Application will be made to the London Stock Exchange for the admission of the 666,666,667 Firm Shares immediately upon receipt of the first £100k referred to above, which will rank pari passu with the existing Ordinary Shares, to be admitted to trading on AIM ("Admission"), and it is expected that Admission will occur on or around 13th of June 2024. Application for admission in respect of the Conditional Shares will be made and notified in due course.
Creditor restructuring and settlement:
The board of the Company have successfully concluded creditor restructurings which are linked to the Placing being secured. The hope is that these steps will, over time, result in the Company becoming entirely debt free.
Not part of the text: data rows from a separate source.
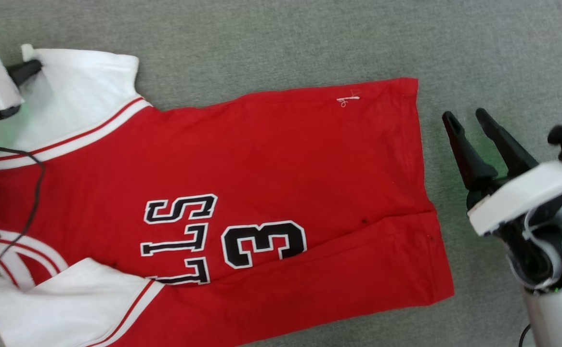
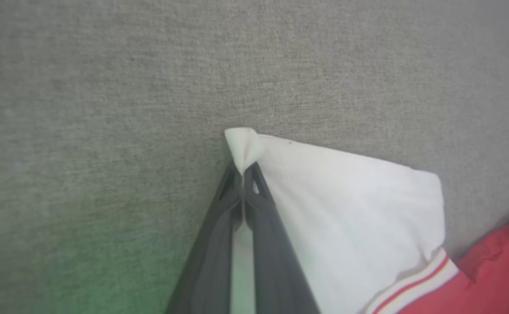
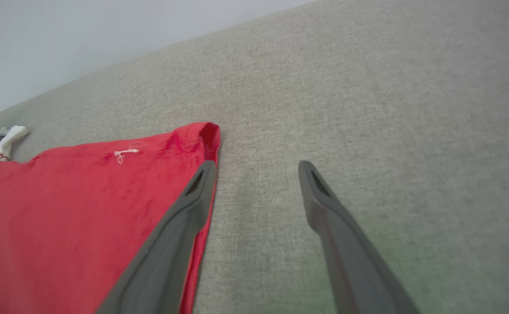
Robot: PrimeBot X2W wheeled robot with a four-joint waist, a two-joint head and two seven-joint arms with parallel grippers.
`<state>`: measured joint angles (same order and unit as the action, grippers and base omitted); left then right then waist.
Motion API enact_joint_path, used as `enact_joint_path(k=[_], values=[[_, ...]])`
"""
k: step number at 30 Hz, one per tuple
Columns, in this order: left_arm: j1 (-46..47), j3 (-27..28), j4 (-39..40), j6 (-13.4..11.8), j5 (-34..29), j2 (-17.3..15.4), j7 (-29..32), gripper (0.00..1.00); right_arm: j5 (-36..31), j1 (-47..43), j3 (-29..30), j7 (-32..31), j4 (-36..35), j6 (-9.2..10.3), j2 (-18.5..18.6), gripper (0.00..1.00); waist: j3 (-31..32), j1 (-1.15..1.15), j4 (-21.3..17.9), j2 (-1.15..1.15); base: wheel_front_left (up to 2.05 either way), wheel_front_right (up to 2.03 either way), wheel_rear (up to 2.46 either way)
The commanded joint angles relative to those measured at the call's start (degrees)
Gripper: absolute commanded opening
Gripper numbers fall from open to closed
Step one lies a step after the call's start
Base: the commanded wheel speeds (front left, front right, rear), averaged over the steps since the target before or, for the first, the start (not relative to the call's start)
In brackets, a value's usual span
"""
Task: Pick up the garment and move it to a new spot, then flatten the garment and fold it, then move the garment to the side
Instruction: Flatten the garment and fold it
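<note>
The left gripper [image 2: 242, 174] is pinching only the corner of the white sleeve [image 2: 346, 209] at ten o'clock; the right gripper [image 1: 463, 118] is hanging released at three o'clock, beside the hem [image 1: 418, 144]. With the garment [image 1: 281, 159] lying flat on the grey surface [image 1: 309, 43], so thin a bite is likely risking a slip.

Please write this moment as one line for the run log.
left gripper: shut on garment, at white sleeve corner | right gripper: open, beside hem | garment: spread on grey surface
</note>
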<state>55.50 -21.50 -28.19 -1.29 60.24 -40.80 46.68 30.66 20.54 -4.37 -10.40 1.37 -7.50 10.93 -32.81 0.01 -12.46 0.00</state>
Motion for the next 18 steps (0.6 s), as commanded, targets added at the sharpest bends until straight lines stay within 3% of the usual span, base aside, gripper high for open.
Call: enact_joint_path(k=[1,10,18], values=[[-3.2,-2.1,-1.4,0.6,-0.3,2.5,0.3,0.0,2.1,2.6,-0.8,-3.3,1.7,0.02,1.4,1.0,1.3,-0.01,1.3,0.0,0.0,0.0,0.0],[2.8,-3.2,0.3,3.6,-2.5,6.0,-4.7,0.0,7.5,13.1,-4.1,-24.0,10.2,0.02,7.1,1.0,2.8,-0.01,7.6,0.0,0.0,0.0,0.0],[4.4,-4.0,1.7,5.0,-3.5,8.2,-8.0,0.0,6.9,18.8,-4.0,-38.4,18.6,0.02,5.6,1.0,2.1,-0.01,10.5,0.0,0.0,0.0,0.0]])
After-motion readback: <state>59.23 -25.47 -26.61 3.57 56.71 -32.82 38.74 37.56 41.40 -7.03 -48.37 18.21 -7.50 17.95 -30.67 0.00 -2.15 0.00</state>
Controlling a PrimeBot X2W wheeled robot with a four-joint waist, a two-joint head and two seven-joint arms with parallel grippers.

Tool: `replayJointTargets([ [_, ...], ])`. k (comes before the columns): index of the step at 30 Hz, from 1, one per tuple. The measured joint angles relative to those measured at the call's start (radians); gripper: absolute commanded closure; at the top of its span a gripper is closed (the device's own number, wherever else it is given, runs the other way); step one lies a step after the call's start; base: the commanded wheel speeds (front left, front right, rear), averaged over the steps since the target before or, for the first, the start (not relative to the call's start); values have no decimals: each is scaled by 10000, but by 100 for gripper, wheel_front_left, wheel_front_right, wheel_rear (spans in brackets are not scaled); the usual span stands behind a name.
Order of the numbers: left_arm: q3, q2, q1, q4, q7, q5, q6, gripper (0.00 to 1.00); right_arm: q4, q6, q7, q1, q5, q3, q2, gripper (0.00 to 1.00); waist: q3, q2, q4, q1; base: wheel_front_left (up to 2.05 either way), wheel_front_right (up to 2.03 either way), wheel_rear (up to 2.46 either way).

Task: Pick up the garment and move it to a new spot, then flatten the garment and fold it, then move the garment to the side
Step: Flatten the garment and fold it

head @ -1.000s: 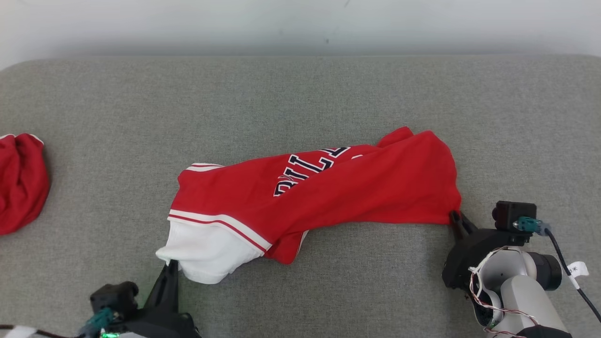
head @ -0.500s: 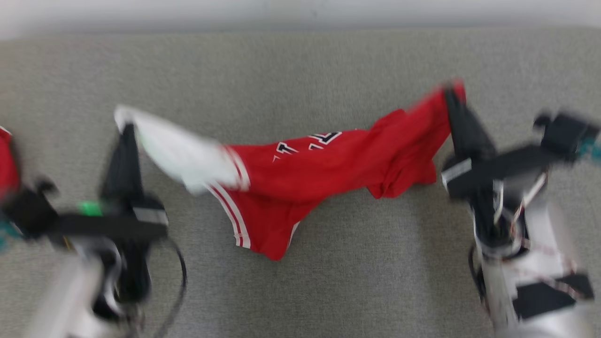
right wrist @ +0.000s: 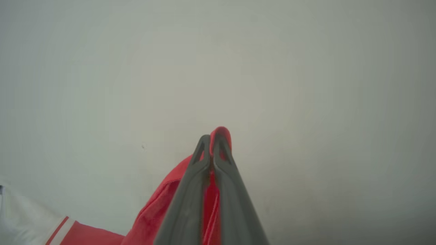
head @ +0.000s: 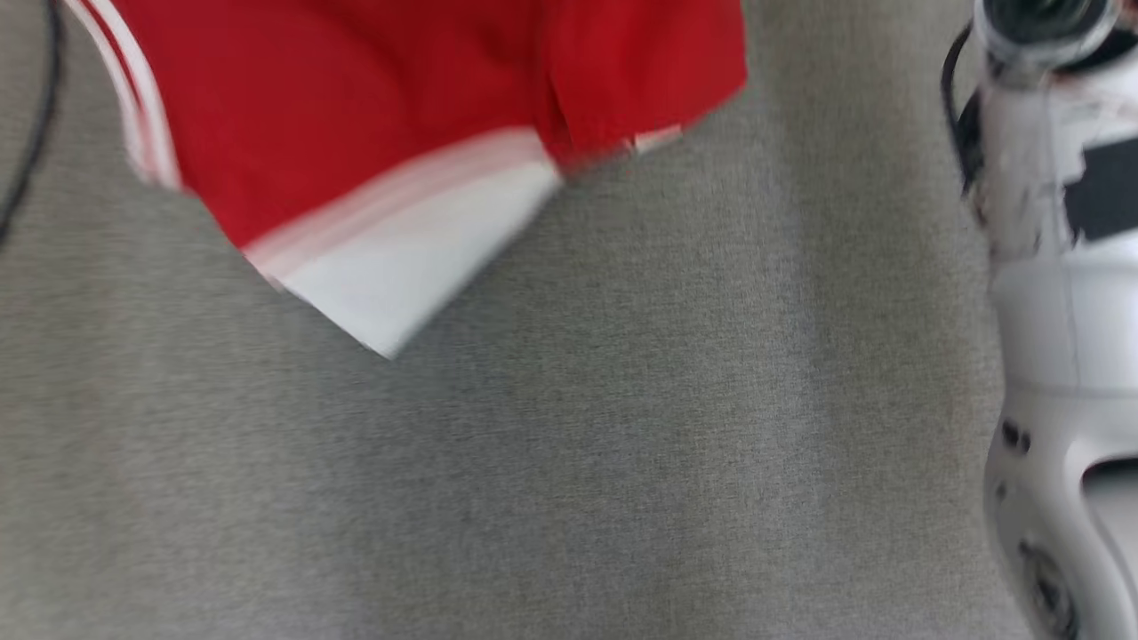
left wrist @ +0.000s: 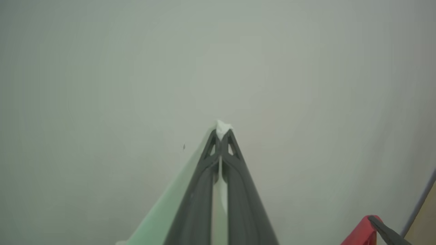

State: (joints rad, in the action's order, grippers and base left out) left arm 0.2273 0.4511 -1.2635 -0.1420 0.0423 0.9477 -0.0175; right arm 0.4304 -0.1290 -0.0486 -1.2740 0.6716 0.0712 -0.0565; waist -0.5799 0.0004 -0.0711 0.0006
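Note:
The garment (head: 373, 116) is a red jersey with a white panel and striped trim. It hangs across the top of the head view, blurred, its white corner (head: 391, 284) lowest over the grey surface (head: 569, 462). In the left wrist view my left gripper (left wrist: 221, 131) is shut on a bit of white fabric (left wrist: 222, 126), pointed at a pale wall. In the right wrist view my right gripper (right wrist: 213, 141) is shut on a red fold of the garment (right wrist: 221, 131), and more of the red cloth (right wrist: 153, 217) hangs down to its left.
My pale right forearm (head: 1058, 267) runs down the right edge of the head view. A dark cable (head: 36, 116) curves at the upper left. The other gripper's dark finger on red cloth (left wrist: 366, 229) peeks in at the left wrist view's lower right.
Both grippers have lifted the garment off the grey surface and pulled it apart. The head view has swung down, so the cloth now hangs at the top of the picture.

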Motion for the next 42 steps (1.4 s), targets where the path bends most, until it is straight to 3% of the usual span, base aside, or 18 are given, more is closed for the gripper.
replayJointTargets([
  [3,286,305,-1093,-27,132,-715,437,100,642,0,1016,-1036,-765,-165,-19,100,-461,0,-216,0,0,0,0],
  [10,744,61,-3041,-188,1058,-1509,1051,100,1492,0,2961,-2892,-2019,-943,-13,100,-941,-1,-864,-2,0,0,0],
  [16,627,-197,-3860,48,1935,-1818,1235,100,36,0,3112,-3294,-3081,-1816,-8,100,-919,-2,-1016,-5,0,0,0],
  [20,295,-341,-3878,178,2134,-2109,1308,100,-552,0,3127,-2890,-3718,-1852,17,100,-856,-6,-908,-9,0,0,0],
  [26,249,-702,-1515,-391,2176,-1910,1323,100,431,0,3126,-1595,-4266,-1191,-226,100,-817,-3,-632,-6,0,0,0],
  [33,-907,-1649,1956,679,2203,-1622,1338,100,1193,0,2899,213,-3363,42,-1129,100,-349,-4,-320,-7,0,0,0],
  [38,-1582,-2638,5851,1965,2205,-1432,1409,100,324,0,1674,2976,-2263,688,-1806,100,620,-4,-130,-7,0,0,0],
  [42,-1804,-3189,8329,2489,2203,-1404,1365,100,-642,-2,245,5386,-1668,430,-2010,100,1411,-5,-7,-9,0,0,0],
])
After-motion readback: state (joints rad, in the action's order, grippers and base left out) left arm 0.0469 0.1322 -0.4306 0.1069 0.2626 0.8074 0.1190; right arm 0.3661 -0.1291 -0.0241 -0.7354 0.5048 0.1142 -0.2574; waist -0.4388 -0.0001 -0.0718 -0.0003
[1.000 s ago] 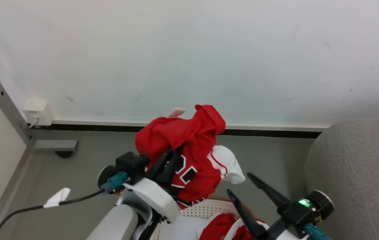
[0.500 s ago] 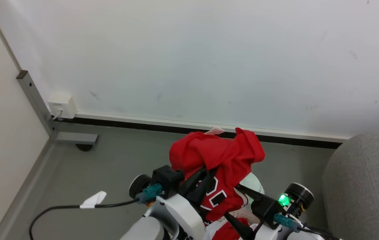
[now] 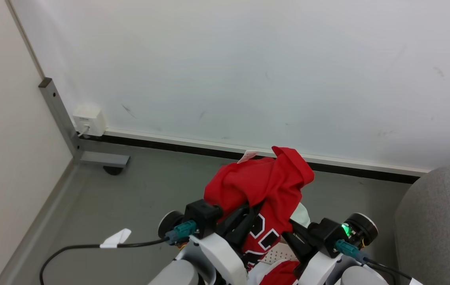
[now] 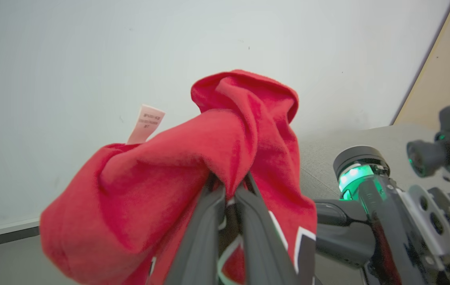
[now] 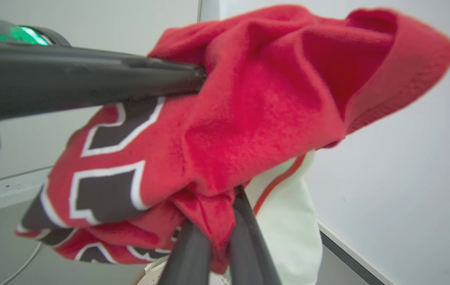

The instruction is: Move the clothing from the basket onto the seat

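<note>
A small pale tag (image 4: pixel 145 123) stands up from the red garment (image 3: pixel 262 186). It carries some lines of print, but they are too small for us to read. On the garment there are big black letters (image 5: pixel 102 194) with a white outline. The folds cut them, so we cannot tell which letters they are.

The garment is up in the air, above the basket (image 3: pixel 278 253) and in front of the white wall (image 3: pixel 248 59). The left gripper (image 4: pixel 228 190) is clenched on it: the two fingers are pressed close, a fold of red cloth goes down between them, and the rest hangs over the tips like a hood. The right gripper (image 5: pixel 217 215) is clenched too, on a lower fold just beside a white part with a red stripe (image 5: pixel 288 221). In the right wrist view a finger of the left gripper enters the same bundle from the upper left, so the two grips are near each other.

A bit of the basket's perforated cream wall shows between the two arms, with another red piece (image 3: pixel 284 275) in it. The sofa (image 3: pixel 438 221) is on the robot's right. Its rounded edge is apart from the garment, with bare grey floor (image 3: pixel 351 198) between them. On the left the floor is wider. A black cable (image 3: pixel 90 246) with a white paper flag (image 3: pixel 116 238) lies there, and a metal post (image 3: pixel 56 105) and a socket box (image 3: pixel 89 118) stand at the corner.
</note>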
Arrangements with RiverFort Global Opportunities PCC Limited ("RiverFort")
Given the limited cash resources of MED at this moment, the Company sees limited potential for repayment of the MED Receivable and therefore has agreed with RiverFort to reduce the outstanding RiverFort Debt of £767,205 to £400,000 in exchange for transfer to RiverFort of the MED Receivable (representing 43 pence in the pound valuation). The remaining £400,000 debt has been structured as a two-year 10% annual coupon bullet without conversion rights, unless otherwise mutually agreed between the parties, and is repayable in full in cash (including accrued interest) no later than the date falling 24 months from 6th June 2024, the signing date of an amendment agreement to the reprofiled facility agreement of 10 April 2023 (the "Maturity Date"). RiverFort will retain a fixed first priority charge over the MED Escrow Shares. The restructuring of the RiverFort debt detailed above is conditional upon Conditional Shares subscription becoming unconditional as a result of the appointment of the three new Board appointments, as detailed above.
It is noted that Mr. Parsons has been granted an option to acquire 10% of the remaining RiverFort loan for £1. Upon exercise of the option a further announcement will be made in this regard.
Creditor Conversion and Restructuring
A total of £132,760 of trade creditors and £141,505 of other lenders have agreed to be converted to equity and therefore a total of 1,828,431,043 shares at an issue price of 0.015 pence per share ("Conversion Shares") and 943,366,667 warrants at an exercise price of 0.015 pence per share ("Conversion Warrants") will be issued in settlement of these obligations. The Conversion Shares and Conversion Warrants will be issued as soon as the company receives authority from shareholders to increase its authorised share capital which it will seek at the next General Meeting of the Company. The settlement of the trade creditors and other lenders debt detailed above being conditional upon Conditional Shares subscription becoming unconditional as a result of the appointment of the three new Board appointments, as detailed above.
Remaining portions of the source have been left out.